Moreover, aside being contiguous neighbours, geographically, as well as fellow members of ECOWAS (Economic Community of West African States); Beninese and Nigerians are inextricably bound by ancestral ties. Evidently, therefore, whether in consideration of Africa or Citizen Diplomacy or Economic Diplomacy as Centrepiece of Nigeria’s Foreign Policy; Benin is very important to Nigeria and vice versa.

Nonetheless, the population of Nigerians living in Benin Republic or passing through to other West African countries is believed to be in the millions. Given the diverse occupations, backgrounds and motive of some of these migrants and wayfarers; it would be naïve not to expect occasional eruption of certain issues.

Indeed, the frequency of such unwholsesome developments could overwhelm the Consular Desk of any nation’s diplomatic mission; and, Nigerian Embassy Cotonou is not an exception in this regard.
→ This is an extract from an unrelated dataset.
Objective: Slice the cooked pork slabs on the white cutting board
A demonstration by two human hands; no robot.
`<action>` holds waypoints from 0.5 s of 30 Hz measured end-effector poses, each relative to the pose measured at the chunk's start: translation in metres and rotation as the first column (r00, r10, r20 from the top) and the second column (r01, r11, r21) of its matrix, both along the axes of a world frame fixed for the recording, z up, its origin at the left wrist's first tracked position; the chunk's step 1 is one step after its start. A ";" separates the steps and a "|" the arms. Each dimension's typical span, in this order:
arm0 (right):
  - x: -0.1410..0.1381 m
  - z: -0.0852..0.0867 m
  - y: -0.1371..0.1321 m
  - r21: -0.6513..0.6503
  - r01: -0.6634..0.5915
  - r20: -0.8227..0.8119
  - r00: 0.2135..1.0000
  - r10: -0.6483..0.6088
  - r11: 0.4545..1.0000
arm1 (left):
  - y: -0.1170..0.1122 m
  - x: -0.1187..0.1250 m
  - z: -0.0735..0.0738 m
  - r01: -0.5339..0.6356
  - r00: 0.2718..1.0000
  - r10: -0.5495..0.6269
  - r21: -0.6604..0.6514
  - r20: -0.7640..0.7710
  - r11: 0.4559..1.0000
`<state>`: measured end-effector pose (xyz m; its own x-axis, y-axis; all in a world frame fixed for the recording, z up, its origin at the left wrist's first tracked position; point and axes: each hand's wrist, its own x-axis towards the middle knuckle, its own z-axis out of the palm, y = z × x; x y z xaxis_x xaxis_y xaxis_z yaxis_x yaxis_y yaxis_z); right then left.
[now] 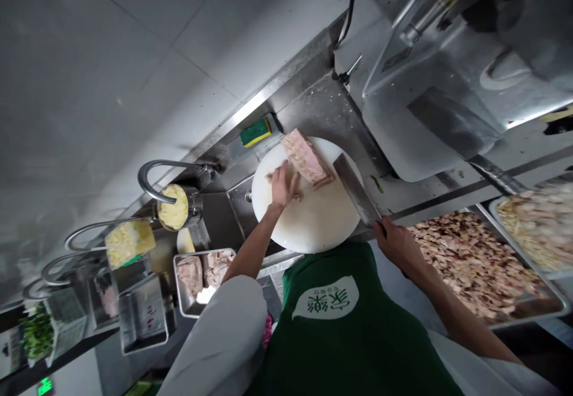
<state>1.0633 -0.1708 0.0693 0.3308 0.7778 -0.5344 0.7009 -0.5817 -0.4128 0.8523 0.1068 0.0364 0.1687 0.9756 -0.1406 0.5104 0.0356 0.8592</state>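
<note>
The left hand is being held low over the board, fingers parted and thumb set apart; whether the palm is being pressed to the surface cannot be told. Small scraps are being shown on both sides of this hand. The meat, a long pale block, is being supported on the board just ahead and to the right of the left hand, its far end being extended past the rim. The cleaver is being gripped by the handle in the right hand, the fingers being wrapped around it; its blade is being directed forward and leftward from that hand, over the board's edge and apart from the meat. Ahead and to the left of the left hand, a sponge is being displayed beyond the board; farther left, a curved tap is being seen. Chopped food is being contained in a tray to the right of the right hand.
</note>
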 end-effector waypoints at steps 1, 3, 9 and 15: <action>0.001 -0.001 0.000 0.010 0.002 0.002 1.000 -0.002 1.000 | -0.008 -0.020 0.002 0.153 0.983 -0.148 0.041 -0.112 0.987; 0.005 0.000 -0.004 0.043 -0.004 0.009 1.000 0.004 0.999 | -0.025 -0.058 0.000 0.361 0.895 -0.323 0.075 -0.307 0.930; 0.014 0.018 -0.030 0.223 -0.133 0.107 0.988 0.111 0.966 | -0.079 -0.117 -0.022 0.498 0.724 -0.349 0.100 -0.596 0.862; -0.011 0.027 -0.002 0.053 -0.502 0.068 0.864 0.499 0.863 | -0.116 -0.122 -0.022 0.436 0.809 -0.241 0.272 -0.536 0.858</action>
Therefore, even when armed with academic and professional competences as well as patriotic zeal and passion for the job; if faced with inadequate funding, a mission’s effort could fall far short of expectations. It is common knowledge among watchers of Nigeria’s Foreign Service that the country’s missions often cannot succour distraught compatriots abroad due to impecuniosities.

The issue of funding is therefore crucial to the proper execution of the task of any Nigerian Embassy, including the one in Cotonou. This cash-strapped situation of Nigeria’s embassies came to light during a visit by members of the House of Representatives’ Committee on the Diaspora to the Ministry of Foreign Affairs (MFA) in Abuja. Speaking inside the Conference Room of the MFA during the legislators’ call, the Director of Consular Services, Amb MaiKano had lamented: “As of now, there is no dime voted for Consular Services”.

While explaining that cash crunch is the primary reason many distressed Nigerians cannot find succour from their embassy, this director of consular services had practically emphasised that, there is no vote dedicated to assisting any distraught Nigerian in some foreign land. According to this diplomat, there is a need to change the perception among Nigerians that their embassy is loaded because, “There is no money kept at any embassy for distressed Nigerians”.